Could you return the whole listing exactly?

Listed entries: Begin

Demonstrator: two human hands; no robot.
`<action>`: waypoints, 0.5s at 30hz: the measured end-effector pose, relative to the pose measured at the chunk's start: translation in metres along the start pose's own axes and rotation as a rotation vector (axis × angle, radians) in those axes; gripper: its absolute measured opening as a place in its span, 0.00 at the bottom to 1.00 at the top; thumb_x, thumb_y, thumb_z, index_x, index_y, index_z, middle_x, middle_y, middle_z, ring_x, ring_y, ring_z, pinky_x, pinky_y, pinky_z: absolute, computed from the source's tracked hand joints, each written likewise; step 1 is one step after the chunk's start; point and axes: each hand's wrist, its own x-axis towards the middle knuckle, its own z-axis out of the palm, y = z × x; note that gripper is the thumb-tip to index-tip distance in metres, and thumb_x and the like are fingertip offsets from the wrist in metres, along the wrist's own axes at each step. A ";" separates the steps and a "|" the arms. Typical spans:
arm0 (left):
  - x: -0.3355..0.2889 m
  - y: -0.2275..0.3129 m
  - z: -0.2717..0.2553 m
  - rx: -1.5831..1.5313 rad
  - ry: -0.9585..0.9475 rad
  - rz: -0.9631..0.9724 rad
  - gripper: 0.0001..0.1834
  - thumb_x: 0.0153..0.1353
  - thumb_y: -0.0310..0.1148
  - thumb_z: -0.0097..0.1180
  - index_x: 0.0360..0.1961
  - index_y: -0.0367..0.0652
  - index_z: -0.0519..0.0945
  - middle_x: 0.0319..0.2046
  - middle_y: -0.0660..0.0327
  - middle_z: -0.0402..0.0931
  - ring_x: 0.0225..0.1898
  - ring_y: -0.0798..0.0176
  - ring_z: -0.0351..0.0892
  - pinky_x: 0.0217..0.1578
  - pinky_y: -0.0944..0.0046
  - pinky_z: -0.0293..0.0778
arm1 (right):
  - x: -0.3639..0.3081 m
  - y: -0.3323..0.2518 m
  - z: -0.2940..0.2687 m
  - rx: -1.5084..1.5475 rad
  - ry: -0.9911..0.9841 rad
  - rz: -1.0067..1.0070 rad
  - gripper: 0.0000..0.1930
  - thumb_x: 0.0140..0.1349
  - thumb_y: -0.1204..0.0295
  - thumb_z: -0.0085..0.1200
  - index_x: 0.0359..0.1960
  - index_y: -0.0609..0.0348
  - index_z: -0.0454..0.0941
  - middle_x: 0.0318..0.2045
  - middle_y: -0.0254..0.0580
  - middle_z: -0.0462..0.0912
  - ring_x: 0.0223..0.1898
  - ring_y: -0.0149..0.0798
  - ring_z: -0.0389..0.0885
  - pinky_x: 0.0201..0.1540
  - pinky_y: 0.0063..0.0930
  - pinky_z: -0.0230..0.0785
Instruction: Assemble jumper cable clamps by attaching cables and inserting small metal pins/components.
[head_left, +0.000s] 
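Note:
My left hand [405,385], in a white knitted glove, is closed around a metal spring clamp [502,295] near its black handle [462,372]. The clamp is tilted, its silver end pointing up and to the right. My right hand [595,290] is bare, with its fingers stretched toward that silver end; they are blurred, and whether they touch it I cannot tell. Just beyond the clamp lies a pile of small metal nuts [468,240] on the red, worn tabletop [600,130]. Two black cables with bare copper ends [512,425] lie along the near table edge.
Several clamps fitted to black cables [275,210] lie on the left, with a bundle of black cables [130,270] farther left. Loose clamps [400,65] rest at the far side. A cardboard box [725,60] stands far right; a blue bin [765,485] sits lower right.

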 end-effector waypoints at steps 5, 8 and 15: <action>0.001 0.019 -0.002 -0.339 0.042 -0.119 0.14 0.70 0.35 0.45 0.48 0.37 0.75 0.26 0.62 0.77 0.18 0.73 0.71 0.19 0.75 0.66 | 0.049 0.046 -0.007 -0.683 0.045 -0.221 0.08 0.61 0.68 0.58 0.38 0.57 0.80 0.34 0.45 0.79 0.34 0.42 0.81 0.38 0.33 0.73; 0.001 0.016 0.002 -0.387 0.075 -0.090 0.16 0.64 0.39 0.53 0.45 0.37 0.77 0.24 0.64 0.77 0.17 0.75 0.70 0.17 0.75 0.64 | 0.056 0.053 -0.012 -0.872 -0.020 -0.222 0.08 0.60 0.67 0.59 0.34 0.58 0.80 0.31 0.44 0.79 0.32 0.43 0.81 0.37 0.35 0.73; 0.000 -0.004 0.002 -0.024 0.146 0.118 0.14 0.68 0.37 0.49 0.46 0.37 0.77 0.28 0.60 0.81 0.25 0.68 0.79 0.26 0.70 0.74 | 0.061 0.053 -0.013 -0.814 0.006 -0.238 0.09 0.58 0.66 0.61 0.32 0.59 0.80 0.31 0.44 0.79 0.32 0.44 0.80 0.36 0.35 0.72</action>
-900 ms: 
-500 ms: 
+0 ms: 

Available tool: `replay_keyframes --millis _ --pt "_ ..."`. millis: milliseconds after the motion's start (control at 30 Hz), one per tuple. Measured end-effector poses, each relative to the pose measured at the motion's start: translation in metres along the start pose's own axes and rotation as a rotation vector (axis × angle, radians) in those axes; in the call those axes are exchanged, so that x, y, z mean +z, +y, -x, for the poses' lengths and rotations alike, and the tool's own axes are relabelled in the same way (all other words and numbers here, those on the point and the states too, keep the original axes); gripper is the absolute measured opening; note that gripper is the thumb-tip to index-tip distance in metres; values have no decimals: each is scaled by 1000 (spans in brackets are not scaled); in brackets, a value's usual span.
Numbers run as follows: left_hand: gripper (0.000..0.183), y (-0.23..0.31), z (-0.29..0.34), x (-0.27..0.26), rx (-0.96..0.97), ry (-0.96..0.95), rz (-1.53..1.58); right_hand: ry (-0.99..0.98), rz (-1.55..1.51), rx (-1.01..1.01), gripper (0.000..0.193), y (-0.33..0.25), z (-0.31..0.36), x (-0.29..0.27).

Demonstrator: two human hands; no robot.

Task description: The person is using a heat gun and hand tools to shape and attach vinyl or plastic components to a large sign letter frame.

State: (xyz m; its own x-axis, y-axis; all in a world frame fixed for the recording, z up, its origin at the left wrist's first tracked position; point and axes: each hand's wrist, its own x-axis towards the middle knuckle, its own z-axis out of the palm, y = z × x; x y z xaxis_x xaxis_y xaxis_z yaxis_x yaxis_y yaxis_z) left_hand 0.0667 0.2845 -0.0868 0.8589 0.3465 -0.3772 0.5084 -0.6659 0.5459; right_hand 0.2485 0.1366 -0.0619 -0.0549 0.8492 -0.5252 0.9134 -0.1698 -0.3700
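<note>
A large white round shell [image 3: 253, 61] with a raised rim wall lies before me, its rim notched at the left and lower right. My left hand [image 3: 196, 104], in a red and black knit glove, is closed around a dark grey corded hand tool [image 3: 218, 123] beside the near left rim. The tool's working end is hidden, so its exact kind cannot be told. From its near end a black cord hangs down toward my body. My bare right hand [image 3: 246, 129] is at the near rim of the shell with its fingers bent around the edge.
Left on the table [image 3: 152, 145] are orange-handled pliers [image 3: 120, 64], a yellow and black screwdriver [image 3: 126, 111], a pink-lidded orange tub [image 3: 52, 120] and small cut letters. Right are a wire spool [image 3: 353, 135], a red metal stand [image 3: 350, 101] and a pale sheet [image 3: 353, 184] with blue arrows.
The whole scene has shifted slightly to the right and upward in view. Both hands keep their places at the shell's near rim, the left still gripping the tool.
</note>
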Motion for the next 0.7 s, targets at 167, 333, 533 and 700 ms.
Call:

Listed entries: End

▶ Response box
Demonstrator: two human hands; no robot.
`<action>`: waypoints, 0.5s at 30hz: the measured end-effector pose, relative to the pose measured at the chunk's start: translation in metres along the start pose's own axes and rotation as a rotation vector (axis × angle, radians) in those axes; gripper: its absolute measured opening as a place in its span, 0.00 at the bottom to 1.00 at the top; thumb_x, thumb_y, thumb_z, index_x, index_y, index_z, middle_x, middle_y, middle_z, ring_x, ring_y, ring_z, pinky_x, pinky_y, pinky_z: absolute, computed from the source's tracked hand joints, each written likewise; step 1 is one step after the chunk's start; point and axes: each hand's wrist, its own x-axis towards the middle knuckle, its own z-axis out of the palm, y = z × x; note that gripper is the thumb-tip to index-tip distance in metres, and thumb_x and the like are fingertip offsets from the wrist in metres, along the wrist's own axes at each step. A ";" separates the steps and a "|" the arms. Typical spans:
arm0 (left):
  - x: -0.3355..0.2889 m
  - y: -0.2275..0.3129 m
  - z: -0.2717..0.2553 m
  - rx: -1.5831..1.5313 rad
  - ry: -0.9585..0.9475 rad
  - rz: -0.9631..0.9724 rad
  - gripper: 0.0001..0.1834
  - thumb_x: 0.0153..0.1353
  - thumb_y: -0.0310..0.1148
  - thumb_z: -0.0097..0.1180
  - index_x: 0.0360..0.1961
  - index_y: -0.0367..0.0652
  - index_z: -0.0519..0.0945
  - middle_x: 0.0319..0.2046
  - middle_y: -0.0660..0.0327
  - middle_z: -0.0402..0.0931
  - ring_x: 0.0225..0.1898
  - ring_y: -0.0798..0.0176
  - ring_z: -0.0351..0.0892
  - pinky_x: 0.0217..0.1578
  - pinky_y: -0.0944..0.0046
  - pinky_z: -0.0293..0.0778
arm1 (right):
  - x: -0.3639..0.3081 m
  - y: -0.3323..0.2518 m
  - z: -0.2940..0.2687 m
  - rx: -1.5084..1.5475 rad
  - ry: -0.9911..0.9841 rad
  - rz: -1.0067..1.0070 rad
  - gripper: 0.0000..0.1930
  - thumb_x: 0.0140..0.1349
  - thumb_y: -0.1204..0.0295
  - thumb_z: -0.0085..0.1200
  - index_x: 0.0359..0.1960
  - index_y: -0.0609..0.0348
  - index_z: -0.0454..0.0941
  - middle_x: 0.0318..0.2045
  - middle_y: -0.0254..0.0580
  - middle_z: -0.0462..0.0912
  - ring_x: 0.0223..0.1898
  - ring_y: -0.0149..0.0798
  - ring_z: -0.0389..0.0885
  - pinky_x: 0.0201..0.1540
  - pinky_y: 0.0063..0.0930
  - pinky_z: -0.0230..0.0785
Instruction: Assemble jumper cable clamps by attaching cables and inserting small metal pins/components.
[head_left, +0.000s] 
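Note:
My left hand [405,385], in a white knitted glove, is closed around a metal spring clamp [502,295] near its black handle [462,372]. The clamp is tilted, its silver end pointing up and to the right. My right hand [595,290] is bare, with its fingers stretched toward that silver end; they are blurred, and whether they touch it I cannot tell. Just beyond the clamp lies a pile of small metal nuts [468,240] on the red, worn tabletop [600,130]. Two black cables with bare copper ends [512,425] lie along the near table edge.
Several clamps fitted to black cables [275,210] lie on the left, with a bundle of black cables [130,270] farther left. Loose clamps [400,65] rest at the far side. A cardboard box [725,60] stands far right; a blue bin [765,485] sits lower right.
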
 end-effector waypoints at steps 5, 8 and 15: <action>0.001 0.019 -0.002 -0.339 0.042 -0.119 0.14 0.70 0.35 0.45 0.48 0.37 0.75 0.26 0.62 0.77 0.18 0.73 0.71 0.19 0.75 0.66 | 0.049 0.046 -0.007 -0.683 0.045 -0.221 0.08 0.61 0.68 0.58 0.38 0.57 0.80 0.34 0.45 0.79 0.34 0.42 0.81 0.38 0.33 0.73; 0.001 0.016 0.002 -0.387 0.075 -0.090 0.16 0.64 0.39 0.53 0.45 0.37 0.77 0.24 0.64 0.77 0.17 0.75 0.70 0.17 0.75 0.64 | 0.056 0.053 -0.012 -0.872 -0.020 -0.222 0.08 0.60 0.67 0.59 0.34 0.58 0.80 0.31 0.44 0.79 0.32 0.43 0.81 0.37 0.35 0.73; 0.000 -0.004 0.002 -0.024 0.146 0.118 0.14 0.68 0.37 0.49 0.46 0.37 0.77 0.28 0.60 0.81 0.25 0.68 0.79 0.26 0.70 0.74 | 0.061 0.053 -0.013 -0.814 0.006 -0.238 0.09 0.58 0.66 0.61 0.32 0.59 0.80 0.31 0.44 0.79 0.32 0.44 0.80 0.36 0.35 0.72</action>
-900 ms: 
-500 ms: 
+0 ms: 

Available tool: `replay_keyframes --millis _ --pt "_ ..."`. millis: milliseconds after the motion's start (control at 30 Hz), one per tuple. Measured end-effector poses, each relative to the pose measured at the motion's start: translation in metres along the start pose's own axes and rotation as a rotation vector (axis × angle, radians) in those axes; in the call those axes are exchanged, so that x, y, z mean +z, +y, -x, for the poses' lengths and rotations alike, and the tool's own axes are relabelled in the same way (all other words and numbers here, those on the point and the states too, keep the original axes); gripper is the absolute measured opening; note that gripper is the thumb-tip to index-tip distance in metres; values have no decimals: each is scaled by 1000 (spans in brackets are not scaled); in brackets, a value's usual span.
Numbers run as follows: left_hand: gripper (0.000..0.183), y (-0.23..0.31), z (-0.29..0.34), x (-0.27..0.26), rx (-0.96..0.97), ry (-0.96..0.95), rz (-1.53..1.58); right_hand: ry (-0.99..0.98), rz (-1.55..1.51), rx (-1.01..1.01), gripper (0.000..0.193), y (-0.33..0.25), z (-0.31..0.36), x (-0.29..0.27).

Demonstrator: two human hands; no robot.

Task description: The person is using a heat gun and hand tools to shape and attach vinyl or plastic components to a large sign letter frame.

State: (xyz m; its own x-axis, y-axis; all in a world frame fixed for the recording, z up, its origin at the left wrist's first tracked position; point and axes: each hand's wrist, its own x-axis towards the middle knuckle, its own z-axis out of the palm, y = z × x; x y z xaxis_x xaxis_y xaxis_z yaxis_x yaxis_y yaxis_z) left_hand 0.0667 0.2845 -0.0868 0.8589 0.3465 -0.3772 0.5084 -0.6659 0.5459; right_hand 0.2485 0.1366 -0.0619 -0.0549 0.8492 -0.5252 0.9134 -0.1698 -0.3700
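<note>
A large white round shell [image 3: 253, 61] with a raised rim wall lies before me, its rim notched at the left and lower right. My left hand [image 3: 196, 104], in a red and black knit glove, is closed around a dark grey corded hand tool [image 3: 218, 123] beside the near left rim. The tool's working end is hidden, so its exact kind cannot be told. From its near end a black cord hangs down toward my body. My bare right hand [image 3: 246, 129] is at the near rim of the shell with its fingers bent around the edge.
Left on the table [image 3: 152, 145] are orange-handled pliers [image 3: 120, 64], a yellow and black screwdriver [image 3: 126, 111], a pink-lidded orange tub [image 3: 52, 120] and small cut letters. Right are a wire spool [image 3: 353, 135], a red metal stand [image 3: 350, 101] and a pale sheet [image 3: 353, 184] with blue arrows.
The whole scene has shifted slightly to the right and upward in view. Both hands keep their places at the shell's near rim, the left still gripping the tool.
</note>
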Motion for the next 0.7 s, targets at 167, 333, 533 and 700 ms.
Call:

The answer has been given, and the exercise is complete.